This tells us that all of the eigenvalues $\lambda_i = \|A \vv v_i\|^2 \geq 0$, since norms can only take on nonnegative values. $A^TA$ is a positive semidefinite matrix. Let's assume that we've ordered our eigenvalues in decreasing order:

$$
\lambda_1 \geq \lambda_2 \geq \cdots \geq \lambda_n \geq 0.
$$

The _singular values of $A$_ are the positive square roots of the nonzero eigenvalues $\lambda_i > 0$ of $A^TA$ denoted $\sigma_i$. That is, let $\lambda_1 \geq \lambda_2 \geq \cdots \geq \lambda_r > 0$ and $\lambda_{r+1} = \lambda_{r+2} = \cdots = \lambda_n = 0$ be a partition of the eigenvalues such that $\lambda_i > 0$ for $i = 1, \ldots, r$, and $\lambda_i = 0$ for $i = r+1, \ldots, n$. Then $A$ has $r$ singular values, defined as
$$
\sigma_i = \sqrt{\lambda_i}, \quad i = 1, \ldots, r.
$$

:::{warning}
Some texts include the zero eigenvalues $\lambda_{r+1}, \ldots, \lambda_n$ of $A^TA$ as singular values of $A$. This is simply a different convention and is mathematically equivalent. However, we find our definition to be more natural for our purposes.
:::

::::{prf:example} 
:label: major_minor_eg
Using the same $A = \begin{bmatrix} 4 & 11 & 14 \\ 8 & 7 & -2 \end{bmatrix}$ as the previous example,
we have $\sigma_1 = \sqrt{360} = 6\sqrt{10}$, $\sigma_2 = \sqrt{90} = 3\sqrt{10}$. In this case, $A$ only has two singular values as $\lambda_3 = 0$. For this example, $r = 2$, and $\lambda_1 = 360 > \lambda_2 = 90 > \lambda_3 = 0$.

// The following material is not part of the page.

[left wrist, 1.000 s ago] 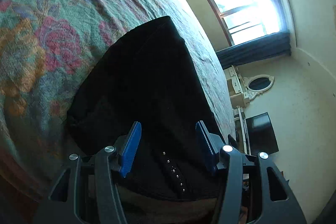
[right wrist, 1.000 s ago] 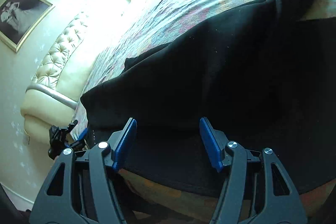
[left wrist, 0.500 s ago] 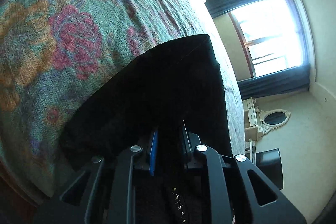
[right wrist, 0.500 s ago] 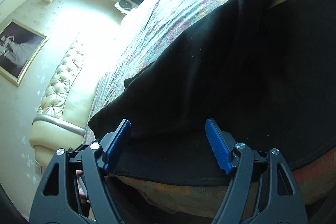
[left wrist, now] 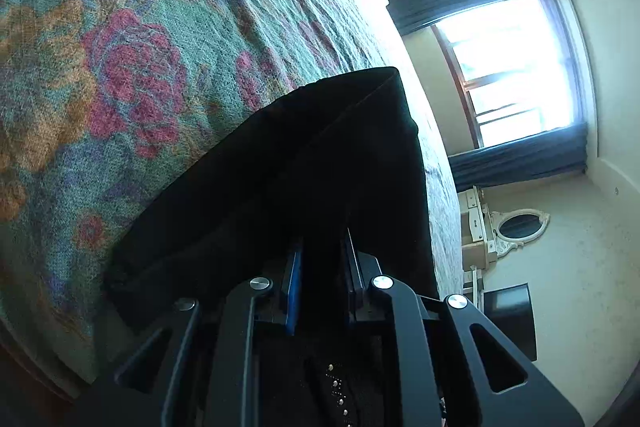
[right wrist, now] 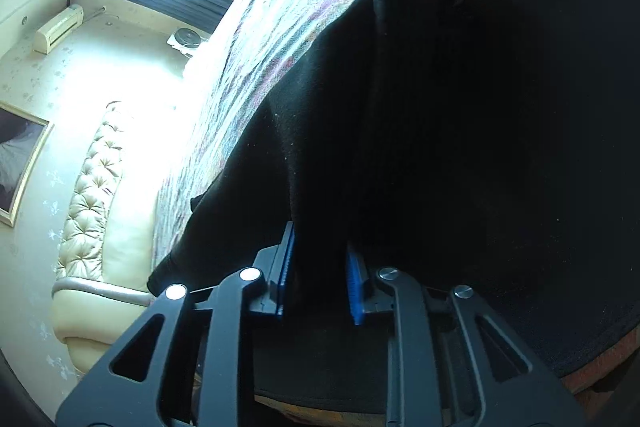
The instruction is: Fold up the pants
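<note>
The left gripper [left wrist: 322,281] is clamped on the black pants [left wrist: 280,179]; the right gripper's [right wrist: 320,275] jaws have just closed, pinching that fabric on the floral bedspread [left wrist: 140,47].

Both grippers are matte black plastic frames with long triangular cut-outs in the outer arms. Round silver screw heads sit at the pivots. The left gripper [left wrist: 320,283] and right gripper [right wrist: 320,279] carry ribbed blue finger pads [right wrist: 354,285].

Both grippers' jaws — left [left wrist: 321,281], right [right wrist: 320,277] — just clamped the pants [left wrist: 280,167].
</note>
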The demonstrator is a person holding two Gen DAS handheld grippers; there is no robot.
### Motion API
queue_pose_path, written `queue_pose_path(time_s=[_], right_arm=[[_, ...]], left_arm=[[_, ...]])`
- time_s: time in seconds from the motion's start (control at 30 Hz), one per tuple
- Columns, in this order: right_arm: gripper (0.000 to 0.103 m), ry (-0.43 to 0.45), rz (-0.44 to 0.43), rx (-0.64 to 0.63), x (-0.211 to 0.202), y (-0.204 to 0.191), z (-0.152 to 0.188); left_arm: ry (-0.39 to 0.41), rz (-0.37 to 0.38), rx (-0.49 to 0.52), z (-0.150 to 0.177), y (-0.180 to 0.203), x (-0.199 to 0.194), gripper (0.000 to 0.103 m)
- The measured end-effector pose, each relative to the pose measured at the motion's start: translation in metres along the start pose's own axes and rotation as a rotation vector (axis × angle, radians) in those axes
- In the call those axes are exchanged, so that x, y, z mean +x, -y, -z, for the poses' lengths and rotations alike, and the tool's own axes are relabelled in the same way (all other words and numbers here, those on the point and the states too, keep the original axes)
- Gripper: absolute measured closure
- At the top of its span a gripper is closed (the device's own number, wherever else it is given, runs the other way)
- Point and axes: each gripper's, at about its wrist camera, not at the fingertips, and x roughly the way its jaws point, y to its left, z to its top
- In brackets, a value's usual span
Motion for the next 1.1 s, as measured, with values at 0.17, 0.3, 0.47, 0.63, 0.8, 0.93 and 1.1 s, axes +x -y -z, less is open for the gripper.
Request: queue_pose_path(time_s=[0.17,0.3,0.47,0.63,0.8,0.93,1.1], right_arm=[[0.091,0.026,-0.049,-0.034,-0.015,-0.012,0.004],[0.091,0.022,-0.090,-0.033,-0.027,-0.016,0.007],[0.091,-0.017,-0.098,-0.024,-0.038,-0.006,0.021],[0.092,-0.064,-0.028,-0.032,-0.034,0.020,0.039],[0.089,-0.096,-0.027,-0.009,-0.026,0.028,0.042],[0.061,-0.053,0.022,-0.057,-0.044,0.014,0.021],[0.040,0.092,0.173,-0.204,-0.076,-0.012,-0.049]], left_arm=[[0.040,0.037,0.024,0.004,0.009,-0.018,0.086],[0.061,0.057,0.040,0.010,0.016,-0.039,0.086],[0.074,0.047,0.035,0.014,0.006,-0.064,0.086],[0.039,-0.050,0.035,0.020,-0.018,-0.070,0.086],[-0.022,-0.085,0.002,0.020,-0.043,-0.061,0.086],[0.006,-0.098,0.040,0.018,-0.033,-0.076,0.084],[0.133,-0.157,0.200,0.020,0.001,-0.106,0.049]])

From the previous example, the first singular value of $A$ is the maximum of $\|A\vv x\|$ over all $\|\vv x\| = 1$, attained at $\vv v_1$. Our optimization based characterization of eigenvalues of symmetric matrices tells us that the second singular value of $A$ is the maximum of $\|A\vv x\|$ over all unit vectors _orthogonal_ to $\vv v_1$: this is attained by $\vv u_2$, the second eigenvector of $A^TA$. For $\vv u_2$ from the previous example:

$$
A \vv u_2 = \begin{bmatrix} 4 & 11 & 14 \\ 8 & 7 & -2 \end{bmatrix} \begin{bmatrix} -\frac{2}{3} \\ -\frac{1}{3} \\ \frac{2}{3} \end{bmatrix} = \begin{bmatrix} 3 \\ -9 \end{bmatrix}
$$

This point is on the minor axis of the ellipse in [](#sphere_ellipse), just as $A \vv v_1$ is on the major axis (see [](#major_minor) below). The two singular values of $A$ are the lengths of the major and mini semiaxes of thes ellipse.
:::{figure}../figures/10-major_minor.jpg
:label:major_minor
:alt:Major and Minor Axes
:width: 300px
:align: center
:::
That $A\vv v_1$ and $A\vv v_2$ are orthogonal is no accident, as the next theorem shows.
::::

::::{prf:theorem}
:label: major_minor_thm
Suppose that $\vv u_1, \ldots, \vv u_n$ is an orthonormal basis for $\mathbb{R}^n$ composed of the eigenvectors of $A^TA$, ordered so that the corresponding eigenvalues of $A^TA$ satisfy
$$
\lambda_1 \geq \lambda_2 \geq \cdots \geq \lambda_r > \lambda_{r+1} = \cdots = \lambda_n = 0,
$$
where $r$ denotes the number of nonzero eigenvalues of $A^TA$, i.e. the number of singular values $\sigma_i = \sqrt{\lambda_i} > 0$, $i=1,\ldots,r$ of $A$. Then, $A \vv u_1, \ldots, A\vv u_r$ is an orthogonal basis for Col$(A)$, and rank$(A) = r$.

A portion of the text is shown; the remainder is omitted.